New regulations governing D-SNPs have not altered the company’s acquisition strategy, Chief Financial Officer Mark Keim said during the call. The insurer is looking to acquire Medicaid, Medicare Advantage or exchange plans, he said.
“We're out selling the Molina story, which is very appealing to many nonprofits," Keim said. "If we could wave our wand and get timing where we wanted it, you might have seen [an acquisition] this quarter.”
Molina reported net income of $334 million, or $5.17 per share, in the first quarter, a 0.9% decrease compared with the same period last year. Revenue increased 21.2% to $9.9 billion. The company's full-year guidance of adjusted earnings of at least $23.50 per share is unchanged from last quarter.
Molina shares opened at $339.21 on the New York Stock Exchange, down 7.7% from Wednesday’s close.
The insurer reported a medical loss ratio of 88.5%, up from the 87.1% reported this time last year. The metric represents medical costs as a percentage of premium revenue. Higher utilization of long-term support services and pharmacy costs in Medicare and new membership gains in Medicaid drove the increase, Keim said. The company anticipates Medicare and Medicaid costs to come down and exchange costs to increase as the year progresses.

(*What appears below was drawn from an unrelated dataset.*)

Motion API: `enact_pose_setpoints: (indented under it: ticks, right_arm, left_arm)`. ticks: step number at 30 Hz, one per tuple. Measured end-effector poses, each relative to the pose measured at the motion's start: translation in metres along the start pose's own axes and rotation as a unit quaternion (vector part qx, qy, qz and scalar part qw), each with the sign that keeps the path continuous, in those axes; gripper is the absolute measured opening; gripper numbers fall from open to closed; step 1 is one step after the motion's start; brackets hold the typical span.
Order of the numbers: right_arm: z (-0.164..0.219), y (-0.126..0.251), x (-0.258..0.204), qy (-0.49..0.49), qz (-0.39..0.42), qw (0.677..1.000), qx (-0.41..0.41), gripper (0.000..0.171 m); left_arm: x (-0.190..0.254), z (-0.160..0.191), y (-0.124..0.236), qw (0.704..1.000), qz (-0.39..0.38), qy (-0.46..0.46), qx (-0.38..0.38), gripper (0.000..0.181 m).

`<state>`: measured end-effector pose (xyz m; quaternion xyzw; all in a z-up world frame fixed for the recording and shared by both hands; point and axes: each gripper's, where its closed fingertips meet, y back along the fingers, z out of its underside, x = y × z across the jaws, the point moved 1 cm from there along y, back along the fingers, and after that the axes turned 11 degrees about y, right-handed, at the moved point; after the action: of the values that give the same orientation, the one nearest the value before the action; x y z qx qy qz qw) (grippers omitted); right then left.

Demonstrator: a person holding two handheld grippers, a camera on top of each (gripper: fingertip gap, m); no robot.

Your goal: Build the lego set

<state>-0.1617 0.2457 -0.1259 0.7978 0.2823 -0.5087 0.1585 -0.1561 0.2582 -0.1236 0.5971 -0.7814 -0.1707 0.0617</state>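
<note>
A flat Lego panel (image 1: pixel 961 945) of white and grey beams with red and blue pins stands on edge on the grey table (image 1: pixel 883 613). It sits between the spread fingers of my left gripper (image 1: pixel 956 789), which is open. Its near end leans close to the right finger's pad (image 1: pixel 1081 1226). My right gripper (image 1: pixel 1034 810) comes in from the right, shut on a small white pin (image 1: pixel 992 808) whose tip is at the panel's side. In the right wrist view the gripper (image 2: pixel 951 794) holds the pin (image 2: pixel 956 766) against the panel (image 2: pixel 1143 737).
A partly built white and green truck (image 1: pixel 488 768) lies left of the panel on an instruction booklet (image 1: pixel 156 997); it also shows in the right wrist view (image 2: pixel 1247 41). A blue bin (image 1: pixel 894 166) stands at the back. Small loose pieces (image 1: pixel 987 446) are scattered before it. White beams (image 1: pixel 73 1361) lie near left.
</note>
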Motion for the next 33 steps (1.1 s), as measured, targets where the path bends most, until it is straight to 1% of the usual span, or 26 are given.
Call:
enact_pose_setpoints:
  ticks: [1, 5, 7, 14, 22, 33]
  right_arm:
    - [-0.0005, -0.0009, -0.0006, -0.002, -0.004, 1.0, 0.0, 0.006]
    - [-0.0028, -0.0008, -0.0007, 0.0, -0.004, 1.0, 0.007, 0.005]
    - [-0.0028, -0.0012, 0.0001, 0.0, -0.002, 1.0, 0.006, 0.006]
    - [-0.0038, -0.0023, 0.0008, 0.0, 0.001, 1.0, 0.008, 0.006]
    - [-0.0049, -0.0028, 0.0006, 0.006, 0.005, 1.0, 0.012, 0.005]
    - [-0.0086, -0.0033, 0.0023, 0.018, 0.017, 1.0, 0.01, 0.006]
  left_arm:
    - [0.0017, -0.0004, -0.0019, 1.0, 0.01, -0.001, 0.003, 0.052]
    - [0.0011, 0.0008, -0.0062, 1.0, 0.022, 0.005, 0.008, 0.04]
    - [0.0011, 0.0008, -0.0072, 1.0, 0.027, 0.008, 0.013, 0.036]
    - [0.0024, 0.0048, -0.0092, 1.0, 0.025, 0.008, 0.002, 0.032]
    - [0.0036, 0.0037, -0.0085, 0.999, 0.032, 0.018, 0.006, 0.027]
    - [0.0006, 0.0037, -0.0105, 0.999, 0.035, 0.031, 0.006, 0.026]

Membership in the first quarter rose 8.8% to 5.7 million enrollees fueled by its acquisition of NeueHealth — formerly Bright Health’s — Medicare Advantage plans.
The bump in Medicare Advantage members balanced out a 50,000-person decrease in Medicaid membership during the first quarter. The company anticipates dropping another 50,000 in the second quarter, due in part to states continuing to unwind their Medicaid rolls.
Zubretsky said he anticipates losing 600,000 enrollees, an increase from his February estimate of 500,000. He did not say why he was updating enrollment assumptions but has noted on previous calls procedural losses have surpassed company projections. About 30% of Medicaid enrollees who lose coverage are re-enrolled in Molina marketplace plans, Zubretsky said.
Recent state Medicaid contract losses in Florida and Virginia will cost the company $500 million in revenue this year, which Molina will offset through general and administrative expenses, Keim said. Molina is protesting decisions in both states.